• WHAT THE EXERCISE ASKS: Find the word "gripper" in the listing, and copy out each line where it turns up.

--------------------

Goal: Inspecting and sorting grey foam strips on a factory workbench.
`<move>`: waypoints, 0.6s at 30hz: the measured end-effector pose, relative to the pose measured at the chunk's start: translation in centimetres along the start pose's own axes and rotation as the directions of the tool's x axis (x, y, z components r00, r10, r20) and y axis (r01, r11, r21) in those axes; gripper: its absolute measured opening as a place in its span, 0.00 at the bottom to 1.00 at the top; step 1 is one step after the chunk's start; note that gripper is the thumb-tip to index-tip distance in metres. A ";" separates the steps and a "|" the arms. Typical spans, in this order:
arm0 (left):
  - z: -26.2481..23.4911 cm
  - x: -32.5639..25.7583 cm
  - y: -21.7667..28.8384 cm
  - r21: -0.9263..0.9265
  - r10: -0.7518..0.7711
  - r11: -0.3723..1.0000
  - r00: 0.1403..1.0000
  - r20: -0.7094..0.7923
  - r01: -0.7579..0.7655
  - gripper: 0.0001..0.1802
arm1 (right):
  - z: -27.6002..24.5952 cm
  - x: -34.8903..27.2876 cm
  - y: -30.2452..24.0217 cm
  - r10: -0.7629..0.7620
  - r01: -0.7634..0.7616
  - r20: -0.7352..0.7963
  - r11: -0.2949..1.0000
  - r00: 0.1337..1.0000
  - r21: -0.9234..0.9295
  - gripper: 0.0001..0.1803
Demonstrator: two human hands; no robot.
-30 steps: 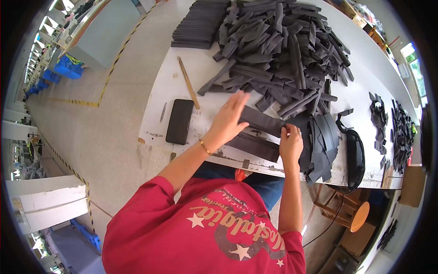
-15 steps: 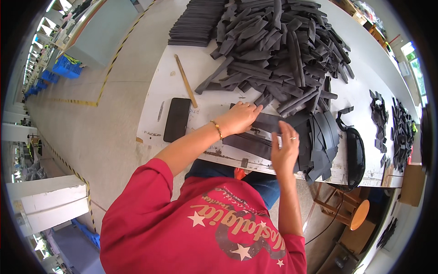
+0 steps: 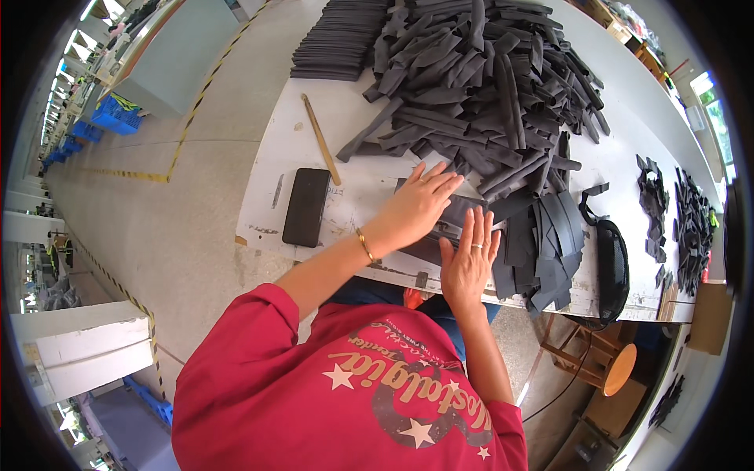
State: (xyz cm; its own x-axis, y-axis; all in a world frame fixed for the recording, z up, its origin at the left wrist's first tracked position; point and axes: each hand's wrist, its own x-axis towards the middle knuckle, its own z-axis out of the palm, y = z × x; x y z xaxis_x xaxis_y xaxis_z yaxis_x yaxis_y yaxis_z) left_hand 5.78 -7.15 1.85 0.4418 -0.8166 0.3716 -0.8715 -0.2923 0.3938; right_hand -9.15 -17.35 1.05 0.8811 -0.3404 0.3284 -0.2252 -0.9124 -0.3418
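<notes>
My left hand (image 3: 416, 206) lies with its fingers stretched out over a dark fabric strip (image 3: 465, 209) at the table's near edge. My right hand (image 3: 469, 263) is flat beside it, fingers extended, its tips over the same strip's right part. Under my hands, closer to me, another dark folded piece (image 3: 424, 250) shows in part. Right of my right hand fans a stack of flat black strips (image 3: 550, 243). Beyond my hands rises a big heap of dark folded fabric strips (image 3: 471, 86). Much of the cloth beneath my palms is hidden.
On the white table (image 3: 271, 149) lie a black phone (image 3: 305, 207) and a wooden stick (image 3: 320, 140) at left. Neatly stacked strips (image 3: 338, 39) stand far left. A black mesh-like case (image 3: 612, 267) rests at the right edge, near a wooden stool (image 3: 618, 367).
My right hand has moved left and flattened with its fingers straight. The left hand's fingers have straightened and spread over the strip.
</notes>
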 end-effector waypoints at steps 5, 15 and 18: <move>2.8 -2.6 1.0 0.145 -0.175 0.973 0.984 -0.045 0.180 0.27 | 3.6 1.6 1.3 -0.021 0.034 0.113 0.993 0.993 -0.112 0.39; 5.4 -4.1 -1.1 0.101 -0.237 0.966 0.971 -0.018 0.238 0.29 | 4.3 2.6 1.8 -0.020 0.045 0.241 0.994 0.970 -0.097 0.43; 5.8 -4.1 -0.9 0.086 -0.219 0.972 0.975 -0.024 0.220 0.29 | 4.6 2.4 2.2 -0.044 0.073 0.222 0.989 0.974 -0.125 0.44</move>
State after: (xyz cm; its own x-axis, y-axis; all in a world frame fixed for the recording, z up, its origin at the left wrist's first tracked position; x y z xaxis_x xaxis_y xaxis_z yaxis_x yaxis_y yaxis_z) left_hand 3.50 -6.47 -4.92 0.6270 -0.7206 0.2961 -0.7677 -0.5069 0.3920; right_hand -5.61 -19.15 -2.97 0.9605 -0.2410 0.1391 -0.2103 -0.9560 -0.2043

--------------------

• RESPONSE BOX:
`<move>`: waypoints, 0.6s at 30hz: the measured end-effector pose, relative to the pose measured at the chunk's start: translation in centimetres along the start pose's own axes and rotation as the directions of the tool's x axis (x, y, z components r00, r10, r20) and y axis (r01, r11, r21) in those axes; gripper: its absolute measured opening as a place in its span, 0.00 at the bottom to 1.00 at the top; step 1 is one step after the chunk's start; note that gripper is the thumb-tip to index-tip distance in metres. A ";" separates the steps and a "|" the arms. Typical spans, in this order:
  - gripper: 0.0001..0.1802
  - gripper: 0.0001..0.1803

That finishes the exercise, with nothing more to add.